Role of Lysine‐183 in d ‐Glyceraldehyde‐3‐Phosphate Dehydrogenases

The acetylation of the ɛNH 2 of lysine‐183 of rabbit muscle, sturgeon muscle and yeast glyceral‐dehyde‐3‐phosphate dehydrogenases at pH 8.5, by S→N acetyl transfer follows a first‐order process. Essentially, four lysine residues are modified per enzyme tetramer. When enzymic assays are carried out under saturating conditions of the three substrates (NAD + , glyceraldehyde 3‐phosphate and arsenate), the N ‐acetylated rabbit and sturgeon muscle enzymes show values of V which are 90% and 80% respectively of that of the native enzymes, while for the N ‐acetylated yeast enzyme it is only 20%. The K m values for the three substrates are not significantly affected by the N ‐acetylation of the two muscle enzymes. However, the N ‐acetylated yeast enzyme yields an increased K m for NAD + only. By spectrophotometric titration at the Racker band, it was shown that each of the three N ‐acetylated enzymes still binds four NAD + per tetramer. Spectrofluorimetric titration of the binding of NAD + to the N ‐acetylated rabbit muscle enzyme revealed that acetylation of lysine‐183 affected essentially the first three macroscopic NAD + dissociation constants.

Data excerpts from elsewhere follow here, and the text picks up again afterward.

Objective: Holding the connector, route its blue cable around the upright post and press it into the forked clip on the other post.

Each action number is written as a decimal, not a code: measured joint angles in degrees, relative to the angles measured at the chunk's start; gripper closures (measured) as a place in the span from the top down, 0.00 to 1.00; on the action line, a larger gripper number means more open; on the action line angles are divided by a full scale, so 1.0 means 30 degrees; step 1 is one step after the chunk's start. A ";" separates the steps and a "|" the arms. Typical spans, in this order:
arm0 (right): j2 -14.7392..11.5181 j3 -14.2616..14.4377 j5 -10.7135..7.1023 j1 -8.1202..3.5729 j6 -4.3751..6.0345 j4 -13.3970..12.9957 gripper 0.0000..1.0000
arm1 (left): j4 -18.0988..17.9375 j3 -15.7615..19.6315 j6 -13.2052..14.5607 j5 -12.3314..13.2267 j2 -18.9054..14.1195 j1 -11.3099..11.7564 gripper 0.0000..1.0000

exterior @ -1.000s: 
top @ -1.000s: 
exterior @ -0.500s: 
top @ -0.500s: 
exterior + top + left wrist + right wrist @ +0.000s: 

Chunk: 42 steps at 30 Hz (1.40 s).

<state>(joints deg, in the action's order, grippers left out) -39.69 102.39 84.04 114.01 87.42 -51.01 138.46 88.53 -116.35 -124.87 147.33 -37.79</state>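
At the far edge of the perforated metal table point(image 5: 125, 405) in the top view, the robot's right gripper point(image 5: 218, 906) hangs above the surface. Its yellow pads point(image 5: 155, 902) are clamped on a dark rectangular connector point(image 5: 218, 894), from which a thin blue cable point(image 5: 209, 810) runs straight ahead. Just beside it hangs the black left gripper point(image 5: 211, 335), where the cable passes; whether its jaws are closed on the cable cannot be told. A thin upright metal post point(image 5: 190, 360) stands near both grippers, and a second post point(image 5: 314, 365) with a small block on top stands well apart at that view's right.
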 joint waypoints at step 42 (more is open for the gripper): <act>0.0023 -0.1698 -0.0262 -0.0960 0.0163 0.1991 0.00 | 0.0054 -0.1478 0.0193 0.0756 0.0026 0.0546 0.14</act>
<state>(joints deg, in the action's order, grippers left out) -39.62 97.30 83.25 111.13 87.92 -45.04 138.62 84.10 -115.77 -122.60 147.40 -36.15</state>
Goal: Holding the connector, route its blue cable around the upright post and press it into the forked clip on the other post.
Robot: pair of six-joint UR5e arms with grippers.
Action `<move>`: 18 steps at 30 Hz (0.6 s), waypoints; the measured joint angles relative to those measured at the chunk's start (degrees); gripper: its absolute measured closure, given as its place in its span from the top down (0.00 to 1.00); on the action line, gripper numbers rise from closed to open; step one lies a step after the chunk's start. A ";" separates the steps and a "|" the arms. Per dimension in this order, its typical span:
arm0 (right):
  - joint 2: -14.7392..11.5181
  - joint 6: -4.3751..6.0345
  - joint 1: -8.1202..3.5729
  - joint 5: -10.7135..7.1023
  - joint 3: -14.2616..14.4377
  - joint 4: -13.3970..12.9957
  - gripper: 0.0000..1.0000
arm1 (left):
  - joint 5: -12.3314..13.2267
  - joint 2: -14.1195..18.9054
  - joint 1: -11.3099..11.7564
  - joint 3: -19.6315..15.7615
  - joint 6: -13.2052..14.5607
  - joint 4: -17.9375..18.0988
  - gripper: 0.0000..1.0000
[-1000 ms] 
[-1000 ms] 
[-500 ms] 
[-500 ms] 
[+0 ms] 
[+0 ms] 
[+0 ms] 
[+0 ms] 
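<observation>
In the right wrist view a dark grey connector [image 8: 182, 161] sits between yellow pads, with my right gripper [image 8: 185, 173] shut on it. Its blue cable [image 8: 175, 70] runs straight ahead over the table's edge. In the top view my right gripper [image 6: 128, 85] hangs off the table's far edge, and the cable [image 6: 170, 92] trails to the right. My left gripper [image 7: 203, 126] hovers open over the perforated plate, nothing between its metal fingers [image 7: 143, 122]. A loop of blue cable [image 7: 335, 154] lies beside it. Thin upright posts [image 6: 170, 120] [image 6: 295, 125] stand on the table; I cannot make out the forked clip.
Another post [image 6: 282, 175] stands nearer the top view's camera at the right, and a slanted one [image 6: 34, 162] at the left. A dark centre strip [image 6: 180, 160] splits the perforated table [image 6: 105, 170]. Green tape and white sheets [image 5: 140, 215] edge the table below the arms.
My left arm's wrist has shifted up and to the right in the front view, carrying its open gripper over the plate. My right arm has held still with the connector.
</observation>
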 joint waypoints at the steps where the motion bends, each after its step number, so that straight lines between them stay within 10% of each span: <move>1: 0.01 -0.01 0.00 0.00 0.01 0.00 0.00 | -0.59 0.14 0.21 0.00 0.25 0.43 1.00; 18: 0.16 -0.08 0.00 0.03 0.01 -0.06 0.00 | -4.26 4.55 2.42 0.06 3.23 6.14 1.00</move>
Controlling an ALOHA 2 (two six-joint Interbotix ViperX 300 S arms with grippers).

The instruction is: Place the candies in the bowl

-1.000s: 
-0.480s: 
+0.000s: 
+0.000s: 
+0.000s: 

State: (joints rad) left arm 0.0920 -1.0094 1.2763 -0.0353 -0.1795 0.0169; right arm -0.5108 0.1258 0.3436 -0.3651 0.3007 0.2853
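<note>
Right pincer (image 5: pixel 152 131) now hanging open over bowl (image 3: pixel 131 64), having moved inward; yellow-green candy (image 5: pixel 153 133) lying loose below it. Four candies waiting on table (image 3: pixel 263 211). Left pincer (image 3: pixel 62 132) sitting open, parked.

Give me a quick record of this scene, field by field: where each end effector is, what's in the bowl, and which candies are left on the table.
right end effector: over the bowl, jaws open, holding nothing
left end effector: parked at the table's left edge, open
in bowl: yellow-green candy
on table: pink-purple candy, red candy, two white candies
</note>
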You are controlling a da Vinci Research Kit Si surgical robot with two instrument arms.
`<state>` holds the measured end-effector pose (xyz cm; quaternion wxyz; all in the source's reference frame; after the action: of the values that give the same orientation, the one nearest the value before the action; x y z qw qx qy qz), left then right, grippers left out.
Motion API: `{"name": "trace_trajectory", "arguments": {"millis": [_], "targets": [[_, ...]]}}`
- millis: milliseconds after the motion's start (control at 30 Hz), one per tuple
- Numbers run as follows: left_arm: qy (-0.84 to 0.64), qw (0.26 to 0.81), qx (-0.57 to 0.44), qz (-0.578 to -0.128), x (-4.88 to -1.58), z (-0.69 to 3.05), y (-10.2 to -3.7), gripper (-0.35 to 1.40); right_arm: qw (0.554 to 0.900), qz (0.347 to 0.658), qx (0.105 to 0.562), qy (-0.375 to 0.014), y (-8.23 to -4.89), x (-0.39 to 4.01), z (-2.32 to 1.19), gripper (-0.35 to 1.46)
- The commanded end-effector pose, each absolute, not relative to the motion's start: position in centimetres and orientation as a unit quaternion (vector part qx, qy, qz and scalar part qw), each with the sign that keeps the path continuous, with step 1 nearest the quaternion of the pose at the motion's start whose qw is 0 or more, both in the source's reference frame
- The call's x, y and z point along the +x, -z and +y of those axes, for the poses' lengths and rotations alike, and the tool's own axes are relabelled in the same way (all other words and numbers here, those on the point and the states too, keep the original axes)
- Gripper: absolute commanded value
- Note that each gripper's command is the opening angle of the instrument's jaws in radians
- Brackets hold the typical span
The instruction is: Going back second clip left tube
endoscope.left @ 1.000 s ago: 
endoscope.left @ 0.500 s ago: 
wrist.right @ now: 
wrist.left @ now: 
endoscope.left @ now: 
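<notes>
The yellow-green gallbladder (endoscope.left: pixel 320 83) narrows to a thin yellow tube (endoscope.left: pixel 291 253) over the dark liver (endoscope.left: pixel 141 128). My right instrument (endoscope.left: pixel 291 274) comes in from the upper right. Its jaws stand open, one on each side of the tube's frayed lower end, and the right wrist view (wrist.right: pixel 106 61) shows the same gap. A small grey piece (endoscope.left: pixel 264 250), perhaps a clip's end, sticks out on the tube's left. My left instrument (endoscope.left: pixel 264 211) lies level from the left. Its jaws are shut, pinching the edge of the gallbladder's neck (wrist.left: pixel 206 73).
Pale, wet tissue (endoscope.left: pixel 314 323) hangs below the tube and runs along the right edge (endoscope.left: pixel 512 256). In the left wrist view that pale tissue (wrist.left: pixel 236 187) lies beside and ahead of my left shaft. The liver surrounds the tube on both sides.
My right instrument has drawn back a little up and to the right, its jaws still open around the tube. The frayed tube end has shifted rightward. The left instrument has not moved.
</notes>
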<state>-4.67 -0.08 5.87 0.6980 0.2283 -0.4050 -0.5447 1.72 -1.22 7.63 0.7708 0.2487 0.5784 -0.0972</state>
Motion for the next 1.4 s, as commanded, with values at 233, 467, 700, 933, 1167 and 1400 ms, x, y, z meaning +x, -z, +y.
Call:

The fourth macroscopic dissociation constant remained of the same order of magnitude as that found for the native enzyme. However, the calculated microscopic dissociation constants show that the affinities of the second, third and fourth NAD + are of the same order. This result indicates that acetylation of lysine‐183 desensitized the anticooperative binding process of the coenzyme. Furthermore, it was observed that this chemical modification also affected the profile of arsenate activation for the three enzymes. Spectroscopic, ultracentrifugation and thermostability studies failed to show any significant conformational change due to the N ‐acetylation. In conclusion, our results show that the four lysine‐183 residues per tetramer of muscle or yeast glyceraldehyde‐3‐phosphate dehydrogenase are equally accessible to N ‐acetylation. Reaction with the yeast enzyme is much slower than that with the muscle enzymes. It is shown further that lysine‐183 is implicated neither in the catalytic site nor in the substrate binding site. However, this residue seems to play an important role in the area of contact between the two adjacent subunits through which flows conformational information incidental to the binding of NAD + or arsenate to the protein. This result is in agreement with X‐ray crystallographic studies.